O mesmo horizonte anulado de expectativas rebaixadas (responsável pelo sucesso de adaptação passiva, que vem a ser as mil e uma manobras a que se resume a perene viração do “aprender a aprender”) em que se viu engessada a imaginação do povo miúdo das escolas brasileiras, também roubou o fôlego dos herdeiros de uma tradição crítica que não se esgotou por escassez de talentos. Longe disto.

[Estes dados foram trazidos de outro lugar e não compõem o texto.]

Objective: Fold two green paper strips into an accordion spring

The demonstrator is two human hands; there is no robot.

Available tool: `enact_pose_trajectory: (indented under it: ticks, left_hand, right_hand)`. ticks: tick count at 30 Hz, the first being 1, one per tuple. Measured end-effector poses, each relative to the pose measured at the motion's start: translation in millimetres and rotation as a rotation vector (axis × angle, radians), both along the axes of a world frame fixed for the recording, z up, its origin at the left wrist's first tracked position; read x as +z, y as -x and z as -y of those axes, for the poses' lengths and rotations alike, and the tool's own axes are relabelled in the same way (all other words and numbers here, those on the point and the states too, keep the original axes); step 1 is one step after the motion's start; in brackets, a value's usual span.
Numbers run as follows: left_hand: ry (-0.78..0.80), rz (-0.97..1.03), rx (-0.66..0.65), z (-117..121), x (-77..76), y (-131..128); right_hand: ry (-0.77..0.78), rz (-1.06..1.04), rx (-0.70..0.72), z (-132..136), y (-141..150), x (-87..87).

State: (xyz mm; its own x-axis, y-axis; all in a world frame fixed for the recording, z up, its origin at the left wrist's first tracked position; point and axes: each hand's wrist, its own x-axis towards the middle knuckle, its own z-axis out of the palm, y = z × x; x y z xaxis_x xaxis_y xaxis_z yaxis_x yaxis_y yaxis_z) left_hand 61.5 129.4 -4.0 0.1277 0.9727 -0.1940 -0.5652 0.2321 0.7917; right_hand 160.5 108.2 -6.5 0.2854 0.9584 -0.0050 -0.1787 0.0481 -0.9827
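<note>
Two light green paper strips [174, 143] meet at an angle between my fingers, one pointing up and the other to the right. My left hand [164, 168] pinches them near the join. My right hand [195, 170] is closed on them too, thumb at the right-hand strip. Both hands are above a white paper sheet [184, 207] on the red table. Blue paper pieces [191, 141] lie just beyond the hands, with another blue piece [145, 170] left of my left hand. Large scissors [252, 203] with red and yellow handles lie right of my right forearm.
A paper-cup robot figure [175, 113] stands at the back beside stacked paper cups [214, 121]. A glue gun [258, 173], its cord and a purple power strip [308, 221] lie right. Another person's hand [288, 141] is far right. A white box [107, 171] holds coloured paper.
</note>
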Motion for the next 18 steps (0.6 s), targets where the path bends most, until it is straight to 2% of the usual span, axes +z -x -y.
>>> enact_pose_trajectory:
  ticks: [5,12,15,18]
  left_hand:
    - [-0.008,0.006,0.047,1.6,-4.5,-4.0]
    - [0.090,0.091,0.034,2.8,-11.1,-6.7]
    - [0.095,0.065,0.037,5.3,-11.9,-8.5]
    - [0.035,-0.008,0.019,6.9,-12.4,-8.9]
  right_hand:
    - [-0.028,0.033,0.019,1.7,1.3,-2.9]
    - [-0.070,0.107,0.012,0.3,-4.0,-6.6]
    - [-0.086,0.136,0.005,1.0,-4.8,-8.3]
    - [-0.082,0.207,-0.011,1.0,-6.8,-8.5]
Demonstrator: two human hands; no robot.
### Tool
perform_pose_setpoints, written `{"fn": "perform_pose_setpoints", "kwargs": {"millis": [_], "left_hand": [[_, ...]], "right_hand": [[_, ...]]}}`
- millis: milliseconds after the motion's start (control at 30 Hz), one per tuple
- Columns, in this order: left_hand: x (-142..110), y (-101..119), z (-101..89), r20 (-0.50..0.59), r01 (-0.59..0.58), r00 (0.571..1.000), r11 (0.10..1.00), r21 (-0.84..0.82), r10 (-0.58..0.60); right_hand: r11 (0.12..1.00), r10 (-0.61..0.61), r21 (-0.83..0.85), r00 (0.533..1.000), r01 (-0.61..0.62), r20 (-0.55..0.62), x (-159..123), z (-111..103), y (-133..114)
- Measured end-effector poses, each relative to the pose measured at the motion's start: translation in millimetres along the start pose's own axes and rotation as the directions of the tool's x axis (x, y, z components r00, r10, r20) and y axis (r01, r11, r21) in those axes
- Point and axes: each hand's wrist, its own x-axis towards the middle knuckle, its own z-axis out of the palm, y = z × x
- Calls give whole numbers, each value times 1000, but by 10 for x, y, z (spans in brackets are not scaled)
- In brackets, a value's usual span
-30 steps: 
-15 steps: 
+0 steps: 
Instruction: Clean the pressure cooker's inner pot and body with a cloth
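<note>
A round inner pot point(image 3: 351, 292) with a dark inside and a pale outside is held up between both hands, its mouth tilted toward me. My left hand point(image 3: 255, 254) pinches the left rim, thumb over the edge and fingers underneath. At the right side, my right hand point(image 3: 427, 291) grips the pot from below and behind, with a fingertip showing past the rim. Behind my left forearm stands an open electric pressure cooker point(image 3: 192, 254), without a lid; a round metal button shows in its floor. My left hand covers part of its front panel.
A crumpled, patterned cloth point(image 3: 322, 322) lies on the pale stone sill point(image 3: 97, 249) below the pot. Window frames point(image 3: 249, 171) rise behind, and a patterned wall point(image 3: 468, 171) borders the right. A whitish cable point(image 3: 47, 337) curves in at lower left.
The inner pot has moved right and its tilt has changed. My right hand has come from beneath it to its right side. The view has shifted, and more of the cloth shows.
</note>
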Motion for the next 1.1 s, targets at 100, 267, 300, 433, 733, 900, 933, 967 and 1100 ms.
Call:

Porque haveria de ser diferente, se o chão social é comum? Não basta dominar o seu ofício – no caso, a tradição crítica herdada, virada e revirada até o osso, a ponto de se tornar um formalismo a mais – numa sociedade decididamente unidimensional. Foi-se o tempo que tínhamos encontro marcado com o Futuro, com a Modernidade, ou o que fosse, contanto que assinalasse a presença tangível da História correndo a nosso favor. Até mesmo o golpe de 1964 era a contra-prova de que uma bifurcação real em nosso tempo histórico se apresentara, tanto é que uma violência política inaudita foi então deflagrada, e até hoje corre solta, para erradicar de vez a alternativa. O meio século de vigência daquelas grandes interpretações mobilizadoras distinguiu-se por uma espécie singular de processo mental. O que Antonio Candido chamou certa vez de “consciência dramática do subdesenvolvimento”, um tempo em que o País ingressou na dinâmica de uma conjuntura longa, porém agônica, alimentada pela experiência catastrófica da miséria pasmosa das populações, pedindo desfecho superador, justamente da condição subdesenvolvida.

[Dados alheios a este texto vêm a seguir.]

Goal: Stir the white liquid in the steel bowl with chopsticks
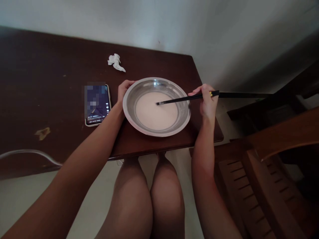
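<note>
A wide metal bowl [129,114] stands near the front right part of the dark table. Inside it lies a pale, creamy liquid [154,116] with a smooth surface. My left hand [124,89] grips the bowl's left rim, its fingertips partly hidden behind the bowl. In my right hand [208,101], beyond the right rim, is a pair of black chopsticks [180,99] with gold bands near the top. They slant down to the left over the bowl, and their whitish-coated tips are at the liquid near its middle.
A lit phone [98,104] lies left of the bowl. Crumpled white tissue [115,62] sits farther back on the table [62,59], which meets a pale wall. A white cable [30,151] crosses the front left. Slatted wooden furniture [246,186] stands at the right.
</note>
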Motion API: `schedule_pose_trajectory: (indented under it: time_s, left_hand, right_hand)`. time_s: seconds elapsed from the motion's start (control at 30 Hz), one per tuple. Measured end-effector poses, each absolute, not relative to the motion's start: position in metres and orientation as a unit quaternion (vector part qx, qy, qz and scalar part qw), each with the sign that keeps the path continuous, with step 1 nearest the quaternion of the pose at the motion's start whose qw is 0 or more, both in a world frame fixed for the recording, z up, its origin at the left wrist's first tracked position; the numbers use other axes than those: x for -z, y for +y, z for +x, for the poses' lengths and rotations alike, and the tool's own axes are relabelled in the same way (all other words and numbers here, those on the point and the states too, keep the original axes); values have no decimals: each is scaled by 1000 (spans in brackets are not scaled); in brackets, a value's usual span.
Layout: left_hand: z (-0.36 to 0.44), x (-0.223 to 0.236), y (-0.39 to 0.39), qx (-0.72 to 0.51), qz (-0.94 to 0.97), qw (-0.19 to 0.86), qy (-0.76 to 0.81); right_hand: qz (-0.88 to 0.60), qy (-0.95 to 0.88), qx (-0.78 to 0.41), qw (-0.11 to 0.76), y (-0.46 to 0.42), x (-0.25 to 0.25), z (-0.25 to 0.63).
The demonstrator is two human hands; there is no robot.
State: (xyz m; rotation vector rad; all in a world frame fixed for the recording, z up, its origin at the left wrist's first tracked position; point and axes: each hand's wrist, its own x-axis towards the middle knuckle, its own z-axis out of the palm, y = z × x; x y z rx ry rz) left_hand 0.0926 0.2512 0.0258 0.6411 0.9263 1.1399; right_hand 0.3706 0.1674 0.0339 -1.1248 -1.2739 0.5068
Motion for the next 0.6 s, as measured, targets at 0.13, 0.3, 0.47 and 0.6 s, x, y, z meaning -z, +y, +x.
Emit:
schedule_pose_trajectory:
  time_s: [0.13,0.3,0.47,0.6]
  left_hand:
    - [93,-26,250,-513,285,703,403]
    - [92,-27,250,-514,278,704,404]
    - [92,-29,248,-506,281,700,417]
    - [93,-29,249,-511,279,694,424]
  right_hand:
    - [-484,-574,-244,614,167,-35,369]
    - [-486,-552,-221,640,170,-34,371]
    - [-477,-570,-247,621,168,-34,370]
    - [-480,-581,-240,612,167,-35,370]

Hoje vivemos em tempo morto. Em linguagem teatral, um tempo pós-dramático veio preencher o vazio deixado pela épica das massas em movimento, pelo menos até o fim dos anos 80. Por favor: nada a ver com o desalento confortável de quem continua se dando bem num país em que “tudo fracassou”, nas palavras do ex-presidente Fernando Henrique Cardoso (não por acaso um elo nada desprezível daquela mesma tradição crítica, cuja dimensão afirmativa afinal aflorou plenamente nos anos 90).
Aliás seria bom não esquecer, neste momento de transição, quem sabe para uma outra teoria crítica impulsionada pela nova urgência da hora, que no avesso do ciclo intelectual anterior – ou melhor, no direito –, o empenho em romper com as raízes do “atraso” mal se distinguia da ambição de uma contra-elite em emparelhar com os padrões metropolitanos de progresso. Por isso mesmo, escapavam ilesos da crítica, para não falar de uma possível rejeição.
Cinismo dos vencedores à parte, o fato é que o horizonte do Brasil encurtou. Resta saber que rumo político dar à interpretação deste fenômeno inédito. O deboche da classe dominante e seus representantes intelectuais consiste em arrematar. Nossas ambições são medíocres porque se encontram plenamente realizadas com a atual reconversão primário-exportadora financeirizada. A resposta de esquerda deve pelo menos partir do reconhecimento de que um tal encolhimento de horizontes pode muito bem significar um tempo social em que, pela primeira vez, as expectativas não só não ultrapassam, mas coincidem inteiramente com a experiência presente. Isto significa que a conjuntura tornou-se literalmente emergencial, como se a sociedade se confundisse com uma descomunal urgência médica. Para os mandantes de turno, a saída é puramente gestionária e combina programas sociais seletivos com escalada penal. Quanto à esquerda, se deseja mesmo se reinventar, precisa aprender a intervir numa coisa jamais vista, uma conjuntura perene.